• _Exercise brief_
Starting at the line that contains "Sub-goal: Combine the" in the listing below, write out every line word for word until you have written the line that contains "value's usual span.".

• _Data shown_
((
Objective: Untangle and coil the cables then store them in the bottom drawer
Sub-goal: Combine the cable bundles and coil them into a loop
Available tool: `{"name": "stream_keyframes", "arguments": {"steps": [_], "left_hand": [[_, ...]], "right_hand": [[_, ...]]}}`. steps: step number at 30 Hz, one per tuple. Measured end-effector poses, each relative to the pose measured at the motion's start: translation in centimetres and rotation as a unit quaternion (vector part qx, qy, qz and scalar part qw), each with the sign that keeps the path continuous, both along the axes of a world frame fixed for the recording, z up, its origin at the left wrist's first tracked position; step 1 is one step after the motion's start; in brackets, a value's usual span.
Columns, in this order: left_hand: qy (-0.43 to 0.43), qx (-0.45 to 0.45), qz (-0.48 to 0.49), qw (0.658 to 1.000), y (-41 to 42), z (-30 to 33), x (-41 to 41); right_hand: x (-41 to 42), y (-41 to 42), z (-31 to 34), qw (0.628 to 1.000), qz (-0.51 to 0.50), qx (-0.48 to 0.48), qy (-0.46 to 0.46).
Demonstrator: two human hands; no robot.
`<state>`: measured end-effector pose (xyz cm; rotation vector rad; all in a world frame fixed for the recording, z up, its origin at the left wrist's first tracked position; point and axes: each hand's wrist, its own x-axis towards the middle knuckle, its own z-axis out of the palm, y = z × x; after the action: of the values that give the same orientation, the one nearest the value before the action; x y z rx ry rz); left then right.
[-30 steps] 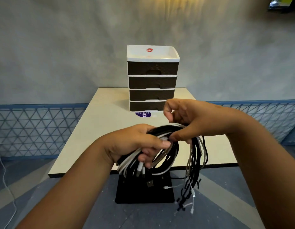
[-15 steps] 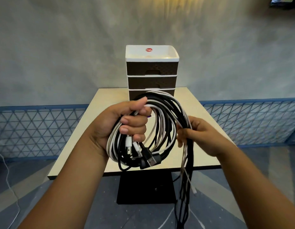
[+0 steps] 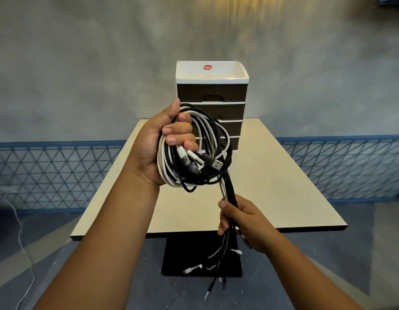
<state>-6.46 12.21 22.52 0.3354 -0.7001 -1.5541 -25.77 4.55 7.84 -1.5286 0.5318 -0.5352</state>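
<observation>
A coiled bundle of black and white cables (image 3: 207,153) hangs upright in front of me, several USB plugs poking out of its middle. My left hand (image 3: 162,144) grips the coil's left side in a fist. From the coil's lower right the loose cable tails (image 3: 227,193) run down into my right hand (image 3: 238,218), which holds them in a closed grip; their ends (image 3: 200,267) dangle below the table edge. Behind the coil stands a drawer unit (image 3: 213,92) with a white top and dark drawer fronts, all closed; its bottom drawer (image 3: 235,143) is mostly hidden by the cables.
The drawer unit sits at the back of a cream table (image 3: 283,175) on a black pedestal base (image 3: 171,260). A grey wall and a blue lattice fence (image 3: 48,173) lie behind. A thin white cord (image 3: 21,238) trails on the floor at left.
My left hand has raised the coil slightly. My right hand has slid down the loose tails, from beside the coil to well below it, pulling them straight.
</observation>
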Motion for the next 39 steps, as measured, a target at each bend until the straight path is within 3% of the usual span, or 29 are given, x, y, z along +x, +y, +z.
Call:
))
• _Task response_
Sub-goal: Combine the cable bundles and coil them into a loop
Available tool: `{"name": "stream_keyframes", "arguments": {"steps": [_], "left_hand": [[_, ...]], "right_hand": [[_, ...]]}}`. steps: step number at 30 Hz, one per tuple. Measured end-effector poses, each relative to the pose measured at the motion's start: translation in centimetres and rotation as a unit quaternion (vector part qx, qy, qz and scalar part qw), each with the sign that keeps the path continuous, both along the axes of a world frame fixed for the recording, z up, its origin at the left wrist's first tracked position; step 1 is one step after the motion's start; in brackets, a value's usual span.

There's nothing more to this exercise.